I have a fairly good intuitive concept of what the conjugate of $x$ with $y$ does: $yxy^{-1}$. It “applies the transformation $y$ to the transformation $x$” rather than to the underlying set. For example, if $y$ is 45 degree rotation of the plane, and $x$ is reflection along the vertical-axis, then the conjugate of $x$ with $y$ will give you a rotated reflection, i.e. a reflection along the diagonal. (Hence, the $y$-conjugate operation rotates the operation $x$ itself, rather than the plane on which $x$ is acting).
I do not have a similar intuitive understanding of what the commutator does in a permutation group. I went through a number of examples, and couldn’t find the common pattern. Is there a similarly intuitive concept of what the commutator does?
The commutator of two transformations $A$ and $B$ represents the difference between applying first $A$ then $B$ and first $B$ then $A$.

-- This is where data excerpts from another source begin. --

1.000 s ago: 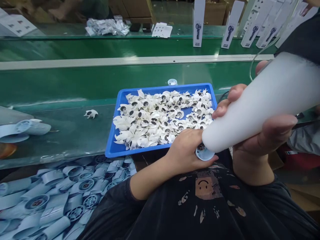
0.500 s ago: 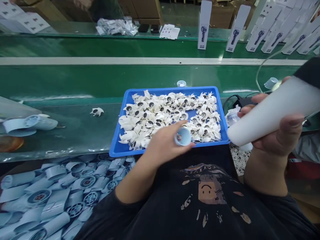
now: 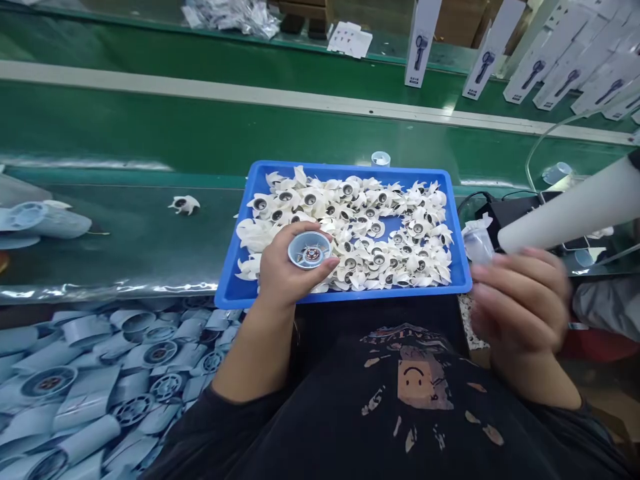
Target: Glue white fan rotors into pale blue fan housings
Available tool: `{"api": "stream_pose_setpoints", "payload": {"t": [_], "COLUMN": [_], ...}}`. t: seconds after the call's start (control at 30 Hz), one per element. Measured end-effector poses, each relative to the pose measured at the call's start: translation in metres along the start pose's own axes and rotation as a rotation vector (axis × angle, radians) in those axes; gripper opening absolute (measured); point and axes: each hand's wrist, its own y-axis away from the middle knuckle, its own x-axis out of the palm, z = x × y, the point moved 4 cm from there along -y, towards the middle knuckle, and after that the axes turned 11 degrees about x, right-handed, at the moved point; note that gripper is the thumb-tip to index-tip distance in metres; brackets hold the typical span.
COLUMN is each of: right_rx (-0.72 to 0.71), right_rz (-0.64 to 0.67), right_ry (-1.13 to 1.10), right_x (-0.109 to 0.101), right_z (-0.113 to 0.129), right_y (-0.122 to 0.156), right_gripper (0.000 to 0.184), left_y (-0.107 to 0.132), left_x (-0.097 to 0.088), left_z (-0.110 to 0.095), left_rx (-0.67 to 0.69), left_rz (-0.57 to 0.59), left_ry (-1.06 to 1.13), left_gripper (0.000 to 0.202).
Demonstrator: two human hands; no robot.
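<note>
My left hand [image 3: 283,277] is closed round a pale blue round fan housing [image 3: 309,250], its open end facing up, over the near left part of a blue tray [image 3: 227,293]. The tray holds several white fan impellers [image 3: 385,227]. My right hand [image 3: 520,303] hovers blurred to the right of the tray, fingers loosely apart and nothing in them. Just above it, apart from the fingers, a thick white cylindrical tool [image 3: 570,212] slants up to the right.
The tray sits on a green conveyor belt [image 3: 125,133]. One loose impeller [image 3: 184,204] lies on the belt to the left, near a pale blue housing [image 3: 45,220]. A heap of blue housings [image 3: 100,373] fills the lower left. White product boxes [image 3: 423,43] stand at the back.
My left hand drew the housing away from the tool's tip and moved it left over the tray. My right hand let go of the white tool, which has swung up and to the right.
</note>
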Motion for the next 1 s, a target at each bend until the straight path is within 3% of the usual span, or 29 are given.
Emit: {"api": "stream_pose_setpoints", "payload": {"t": [0.1,0.23,0.3,0.57,0.8,1.0], "right_rx": [-0.093,-0.015,-0.011,0.022,0.08,0.196], "right_rz": [0.108,0.644,0.805,0.957,1.082,1.041], "right_ry": [0.124,0.266,0.344,0.537,0.607,0.578], "right_x": [0.026,0.072,0.083,0.089,0.1,0.102], "right_z": [0.008,-0.002,-0.002,0.012,0.024,0.03], "right_y": [-0.002,-0.006,-0.007,-0.019,-0.033,-0.044], "right_gripper": [0.018,0.027,0.028,0.03,0.03,0.023], "left_y": [0.002,0.002,0.002,0.0,-0.001,0.0], "left_x": [-0.001,0.0,0.0,0.001,0.001,0.002], "left_z": [0.0,-0.001,-0.001,0.004,0.01,0.02], "left_rx": [-0.01,-0.033,-0.047,-0.037,-0.025,0.054], "left_rz": [0.041,0.082,0.091,0.083,-0.011,-0.121], "left_ry": [-0.045,-0.059,-0.063,-0.08,-0.072,-0.034], "left_gripper": [0.052,0.054,0.056,0.057,0.056,0.066]}}
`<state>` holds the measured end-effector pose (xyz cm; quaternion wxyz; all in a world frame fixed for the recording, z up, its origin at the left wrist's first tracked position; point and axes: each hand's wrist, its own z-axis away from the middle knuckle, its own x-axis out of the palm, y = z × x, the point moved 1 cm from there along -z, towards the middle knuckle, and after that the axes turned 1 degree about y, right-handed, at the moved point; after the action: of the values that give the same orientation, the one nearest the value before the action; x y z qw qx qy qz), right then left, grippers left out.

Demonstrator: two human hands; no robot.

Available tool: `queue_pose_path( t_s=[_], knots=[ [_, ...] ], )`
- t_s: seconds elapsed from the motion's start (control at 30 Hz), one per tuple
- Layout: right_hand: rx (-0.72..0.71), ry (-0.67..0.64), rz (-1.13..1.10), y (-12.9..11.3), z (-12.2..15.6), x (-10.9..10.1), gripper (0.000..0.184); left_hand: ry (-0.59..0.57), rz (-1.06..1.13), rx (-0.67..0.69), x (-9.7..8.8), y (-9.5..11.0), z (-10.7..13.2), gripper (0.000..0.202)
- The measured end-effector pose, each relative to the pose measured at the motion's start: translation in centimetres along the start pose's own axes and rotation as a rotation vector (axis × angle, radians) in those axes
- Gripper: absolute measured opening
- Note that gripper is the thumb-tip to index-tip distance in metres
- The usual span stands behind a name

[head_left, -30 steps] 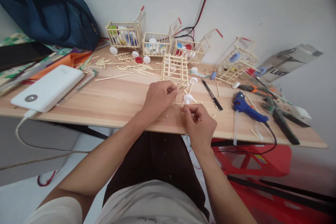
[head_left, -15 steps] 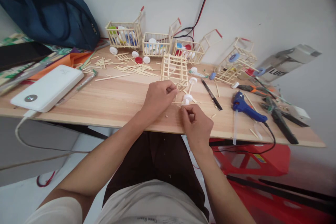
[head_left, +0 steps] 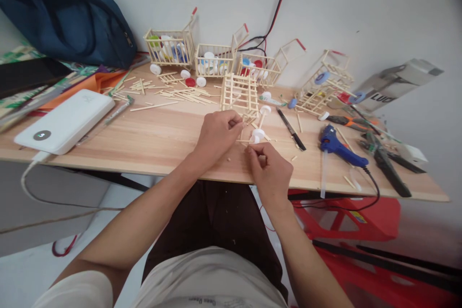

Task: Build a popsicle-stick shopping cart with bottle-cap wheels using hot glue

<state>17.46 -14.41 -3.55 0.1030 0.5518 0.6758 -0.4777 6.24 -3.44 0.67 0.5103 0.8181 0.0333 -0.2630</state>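
Note:
My left hand (head_left: 221,130) is closed in a pinch low over the wooden table, beside the near end of a lattice frame of pale sticks (head_left: 239,95). To its right, my right hand (head_left: 272,171) is pinched too, thumb against forefinger, close to the table's front edge. Whatever lies between the fingertips of either hand is too small or hidden to make out. Just beyond my right fingers are white round caps (head_left: 257,134) with thin sticks at them. Another white cap (head_left: 265,109) sits on a stick farther back.
Several stick-built toy carts (head_left: 169,48) stand along the wall, some holding coloured caps. Loose sticks (head_left: 187,95) lie at centre left. A black pen (head_left: 290,130), a blue glue gun (head_left: 341,148) and pliers (head_left: 388,166) are on the right. A white power bank (head_left: 65,120) lies left.
My right hand's fingertips have shifted slightly left, away from the white caps. My left hand has barely moved.

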Motion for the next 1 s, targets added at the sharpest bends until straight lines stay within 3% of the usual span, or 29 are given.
queue_pose_path(
  t_s=[0.67,0.83,1.0],
  knots=[
    [0.096,-0.007,-0.073,-0.39,-0.28,-0.44,0.018,-0.022,-0.019,0.031,0.04,-0.47,-0.01,0.016],
    [0.196,0.018,-0.214,-0.11,-0.12,-0.71,0.018,-0.011,-0.01,0.032,0.09,-0.51,0.01,0.013],
    [0.272,0.12,-0.533,0.26,-0.6,-0.91,0.018,-0.006,-0.004,0.031,0.04,-0.32,0.05,0.015]
  ],
)
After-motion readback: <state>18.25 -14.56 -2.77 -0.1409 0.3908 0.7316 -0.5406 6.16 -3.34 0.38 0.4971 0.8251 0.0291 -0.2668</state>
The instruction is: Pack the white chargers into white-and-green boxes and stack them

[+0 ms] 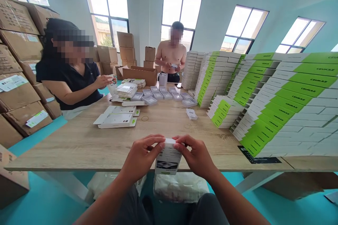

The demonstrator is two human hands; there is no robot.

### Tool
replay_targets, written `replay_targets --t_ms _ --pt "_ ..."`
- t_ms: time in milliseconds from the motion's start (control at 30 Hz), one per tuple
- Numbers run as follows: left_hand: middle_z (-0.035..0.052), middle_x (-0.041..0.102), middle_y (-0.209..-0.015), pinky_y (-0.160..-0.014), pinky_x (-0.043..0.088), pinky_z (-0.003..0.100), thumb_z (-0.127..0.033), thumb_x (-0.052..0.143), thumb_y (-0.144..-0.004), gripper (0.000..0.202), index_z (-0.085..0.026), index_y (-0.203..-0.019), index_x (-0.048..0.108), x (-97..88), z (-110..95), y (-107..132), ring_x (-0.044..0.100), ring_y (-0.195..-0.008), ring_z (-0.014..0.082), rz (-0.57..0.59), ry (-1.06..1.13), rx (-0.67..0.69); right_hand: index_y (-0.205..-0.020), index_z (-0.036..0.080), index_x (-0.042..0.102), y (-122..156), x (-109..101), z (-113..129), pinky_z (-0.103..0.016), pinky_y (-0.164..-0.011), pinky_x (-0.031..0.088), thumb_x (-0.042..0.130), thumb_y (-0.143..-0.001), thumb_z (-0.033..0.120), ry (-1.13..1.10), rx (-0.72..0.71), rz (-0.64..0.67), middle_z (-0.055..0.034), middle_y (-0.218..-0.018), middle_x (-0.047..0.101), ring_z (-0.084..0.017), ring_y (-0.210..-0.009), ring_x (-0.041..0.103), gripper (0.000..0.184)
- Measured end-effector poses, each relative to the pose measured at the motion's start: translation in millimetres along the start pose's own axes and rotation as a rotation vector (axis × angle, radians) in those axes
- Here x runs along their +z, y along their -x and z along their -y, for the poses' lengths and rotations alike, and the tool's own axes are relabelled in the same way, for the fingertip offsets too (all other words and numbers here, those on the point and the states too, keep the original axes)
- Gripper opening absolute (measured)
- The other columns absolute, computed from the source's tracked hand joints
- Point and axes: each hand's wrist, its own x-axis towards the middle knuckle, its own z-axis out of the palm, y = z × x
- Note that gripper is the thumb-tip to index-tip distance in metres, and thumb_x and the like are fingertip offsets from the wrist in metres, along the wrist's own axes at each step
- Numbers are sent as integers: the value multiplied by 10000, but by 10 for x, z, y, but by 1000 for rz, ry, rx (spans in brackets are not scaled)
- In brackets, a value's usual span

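Item: one white retail box (168,158), printed panel facing the wearer, held upright over the near edge of the wooden bench (66,147); left hand (141,155) at its upper left corner, right hand (196,156) at its upper right; each grip closed on the box, fingers curled over its top end. Step in hand, as judged from this: working at that top end; the fingers hide it, so whether a flap is seated is hard to say. With both grips on the box, any further move calls for one to be freed first.

Further along the bench: two opened flat boxes (114,119); one small white box (191,114) lying apart; rows of shallow white trays (163,95); tall stacks of white boxes with green bands (287,105) to the right; a co-worker's hands (104,81) on a white item, far left; a second person (171,49) standing beyond; brown cartons (18,74) stacked along the left wall.
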Motion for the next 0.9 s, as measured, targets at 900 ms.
replay_targets --t_ms 900 --pt "64 769 -1103 -766 624 291 -287 661 -937 406 -250 -1329 562 323 459 239 755 -923 214 -27 -83 223 -1060 245 622 145 -225 74 -330 -885 551 656 -946 354 223 -163 93 -74 -1200 719 -205 -1029 695 162"
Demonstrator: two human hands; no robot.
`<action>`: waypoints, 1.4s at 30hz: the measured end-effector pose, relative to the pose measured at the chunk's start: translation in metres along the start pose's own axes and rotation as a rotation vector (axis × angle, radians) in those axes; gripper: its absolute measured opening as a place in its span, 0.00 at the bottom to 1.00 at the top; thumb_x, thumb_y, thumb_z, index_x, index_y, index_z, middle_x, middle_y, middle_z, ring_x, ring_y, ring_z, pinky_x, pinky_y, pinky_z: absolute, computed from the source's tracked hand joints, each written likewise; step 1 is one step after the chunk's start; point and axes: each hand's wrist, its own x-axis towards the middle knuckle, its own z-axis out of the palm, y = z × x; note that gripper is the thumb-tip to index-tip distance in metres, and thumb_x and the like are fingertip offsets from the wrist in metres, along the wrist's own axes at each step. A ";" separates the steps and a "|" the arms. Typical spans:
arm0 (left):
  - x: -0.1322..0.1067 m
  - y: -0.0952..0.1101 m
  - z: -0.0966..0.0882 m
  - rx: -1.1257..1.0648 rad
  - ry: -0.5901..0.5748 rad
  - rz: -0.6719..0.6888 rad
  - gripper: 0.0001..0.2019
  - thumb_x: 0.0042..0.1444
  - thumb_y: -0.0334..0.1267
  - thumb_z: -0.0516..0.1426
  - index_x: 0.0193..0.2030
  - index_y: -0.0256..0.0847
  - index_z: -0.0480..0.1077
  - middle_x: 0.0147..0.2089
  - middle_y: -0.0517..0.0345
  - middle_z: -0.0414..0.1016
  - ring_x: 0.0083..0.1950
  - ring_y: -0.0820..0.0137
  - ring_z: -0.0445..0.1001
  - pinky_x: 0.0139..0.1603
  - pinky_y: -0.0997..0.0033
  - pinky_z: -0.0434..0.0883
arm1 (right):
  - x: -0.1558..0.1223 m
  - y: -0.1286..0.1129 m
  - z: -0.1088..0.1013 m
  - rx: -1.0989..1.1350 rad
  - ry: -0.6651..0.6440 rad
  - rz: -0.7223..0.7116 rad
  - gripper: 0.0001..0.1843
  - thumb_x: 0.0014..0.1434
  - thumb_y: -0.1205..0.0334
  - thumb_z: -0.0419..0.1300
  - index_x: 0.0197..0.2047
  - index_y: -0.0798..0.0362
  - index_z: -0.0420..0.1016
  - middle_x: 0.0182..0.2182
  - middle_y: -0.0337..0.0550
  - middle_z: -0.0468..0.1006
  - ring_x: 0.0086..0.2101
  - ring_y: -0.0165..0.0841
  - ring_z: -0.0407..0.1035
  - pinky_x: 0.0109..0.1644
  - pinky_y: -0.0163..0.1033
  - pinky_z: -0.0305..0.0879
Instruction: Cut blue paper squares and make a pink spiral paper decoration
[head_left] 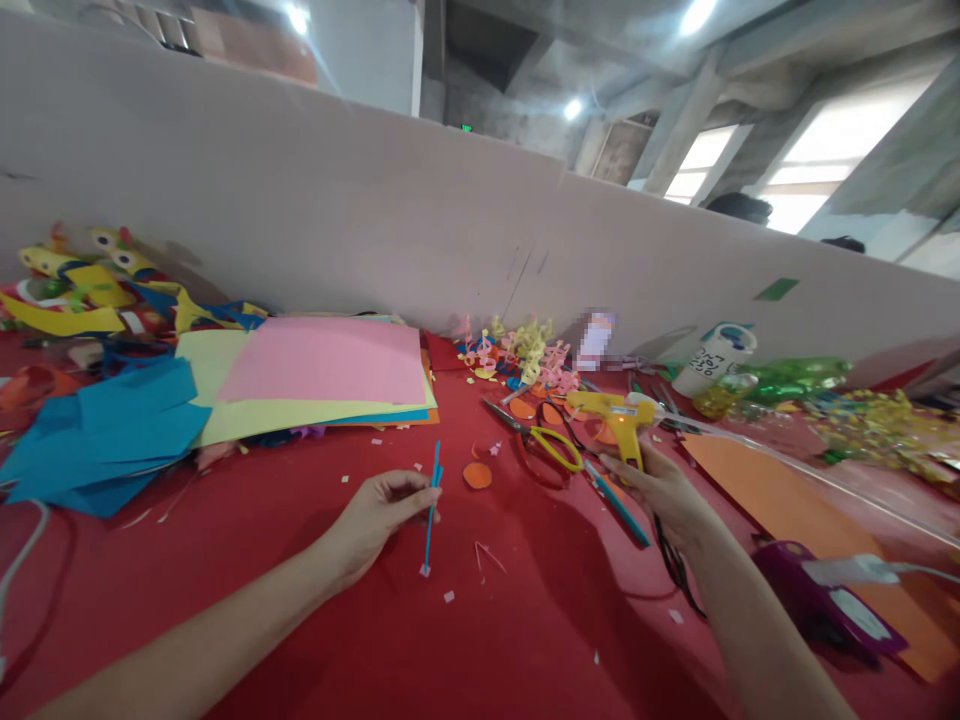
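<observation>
Between the thumb and fingers of my left hand (390,515) are thin blue paper strips (430,535), held upright. Their lower end meets a small pale pink scrap near the red tabletop; whether it is stuck on I cannot tell. My right hand (664,490) is wrapped round the handle of a yellow hot glue gun (624,415), its nozzle pointing left and a small orange light showing on its body. Near the gun lie scissors (551,447) with yellow and red handles and a blue utility knife (616,503). An orange paper disc (477,475) rests between my hands.
Stacked coloured sheets (330,365) and folded blue paper (105,430) lie left. Curly paper pieces (525,350) sit by the white partition (360,220). Right are a white bottle (712,360), orange sheet (765,500) and purple device with a plugged cable (832,600).
</observation>
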 end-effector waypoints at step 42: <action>0.002 -0.006 -0.006 0.108 -0.058 0.064 0.09 0.45 0.40 0.64 0.22 0.37 0.71 0.22 0.62 0.71 0.26 0.76 0.66 0.32 0.76 0.64 | -0.069 -0.043 0.095 -0.647 -0.513 -0.308 0.16 0.60 0.49 0.51 0.41 0.50 0.72 0.29 0.40 0.74 0.29 0.34 0.67 0.33 0.39 0.63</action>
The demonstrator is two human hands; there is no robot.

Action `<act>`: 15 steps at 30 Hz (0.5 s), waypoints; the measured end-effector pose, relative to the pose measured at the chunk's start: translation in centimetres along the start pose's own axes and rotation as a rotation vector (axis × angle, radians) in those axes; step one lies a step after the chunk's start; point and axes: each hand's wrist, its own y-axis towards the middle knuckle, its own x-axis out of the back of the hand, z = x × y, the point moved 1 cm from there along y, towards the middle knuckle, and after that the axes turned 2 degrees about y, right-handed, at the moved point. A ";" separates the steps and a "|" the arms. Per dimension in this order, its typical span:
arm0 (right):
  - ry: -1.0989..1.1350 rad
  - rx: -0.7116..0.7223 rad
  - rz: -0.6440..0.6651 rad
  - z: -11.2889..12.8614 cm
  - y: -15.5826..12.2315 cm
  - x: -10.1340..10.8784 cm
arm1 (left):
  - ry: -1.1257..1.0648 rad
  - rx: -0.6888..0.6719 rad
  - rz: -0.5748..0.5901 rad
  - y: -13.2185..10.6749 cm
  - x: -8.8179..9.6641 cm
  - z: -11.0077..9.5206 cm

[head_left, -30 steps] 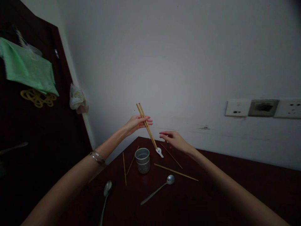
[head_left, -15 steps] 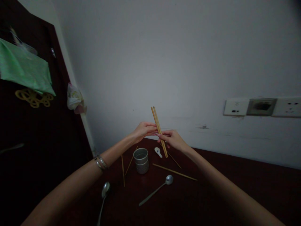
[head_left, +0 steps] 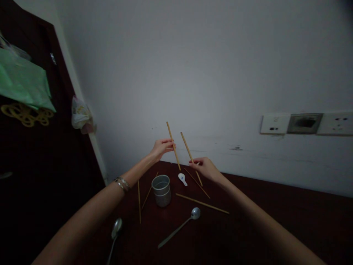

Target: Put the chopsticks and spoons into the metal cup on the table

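My left hand is closed on one wooden chopstick that tilts up and to the left above the dark table. My right hand pinches a second chopstick, held nearly parallel and a little to the right. Both sticks hang over a small white spoon. Below my left hand stands a grey metal cup. Several loose chopsticks lie on the table round the cup, one of them a long chopstick to the right of it.
Two metal spoons lie near me, one spoon in the middle and another spoon at the left. The table meets a white wall with sockets at the right. A dark door with a green cloth stands at the left.
Both chopsticks were in my left hand. My right hand came up, took one of them, and the two hands have drawn apart with a stick each.
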 end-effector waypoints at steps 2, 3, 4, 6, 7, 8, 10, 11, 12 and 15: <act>-0.182 -0.005 -0.028 -2.5 -0.6 1.1 | 0.185 -0.044 -0.132 2.2 2.6 1.2; -0.273 -0.034 0.000 -3.9 -1.0 1.7 | 0.350 -0.029 -0.187 3.2 4.0 2.1; -0.354 -0.069 0.060 -5.2 -1.5 2.1 | 0.549 -0.008 -0.207 3.9 5.4 3.2; -0.470 -0.177 0.121 -7.8 -2.5 3.0 | 0.969 0.034 -0.190 4.4 7.7 5.6; -0.508 -0.210 0.130 -8.9 -3.0 3.3 | 1.134 0.068 -0.139 4.3 8.6 6.9; -0.544 -0.243 0.136 -9.9 -3.5 3.5 | 1.172 0.098 -0.110 4.0 9.3 8.2; -0.612 -0.302 0.146 -11.4 -4.3 3.7 | 1.196 0.145 -0.068 2.9 10.3 10.5; -0.642 -0.320 0.151 -12.0 -4.6 3.8 | 1.198 0.173 -0.043 2.3 10.5 11.5; -0.668 -0.330 0.157 -12.4 -4.8 3.7 | 1.191 0.202 -0.009 1.7 10.6 12.3; -0.709 -0.336 0.179 -13.2 -5.2 3.5 | 1.109 0.307 0.140 0.6 10.8 14.3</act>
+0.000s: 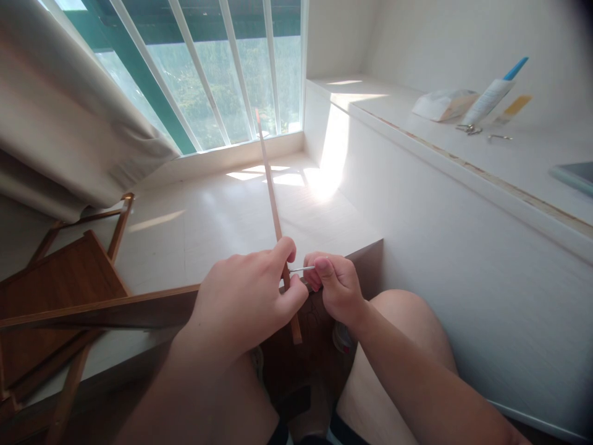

In linear vector spaces it's pretty easy to follow. Imagine that you have a vector $v$ and two linear operators $A$ and $B$. Then, the commutator $[A,B]$ represents the operation you need to do on the vector $v$ such that applying $BA$ to the transformed vector is equivalent to applying $AB$ to the original vector; consider the transformed vectors obtained by first applying the commutator to the vector $v$ $$ \hat v = [A,B] v$$
Then, applying $BA$ to the transformed vector gives $$\begin{aligned} z& = BA \hat v \\ &= BA [A,B] v \\ &= BA (A^{-1} B^{-1}A B) v \\& = AB v. \end{aligned}$$
In other words, the commutator represents the operation you need to do on $AB$ to turn it into $BA$: $$BA = AB[A,B].$$
To paraphrase it, the commutator represents the transformation such that $xy$ on the transformed set acts like $yx$ on the underlying set.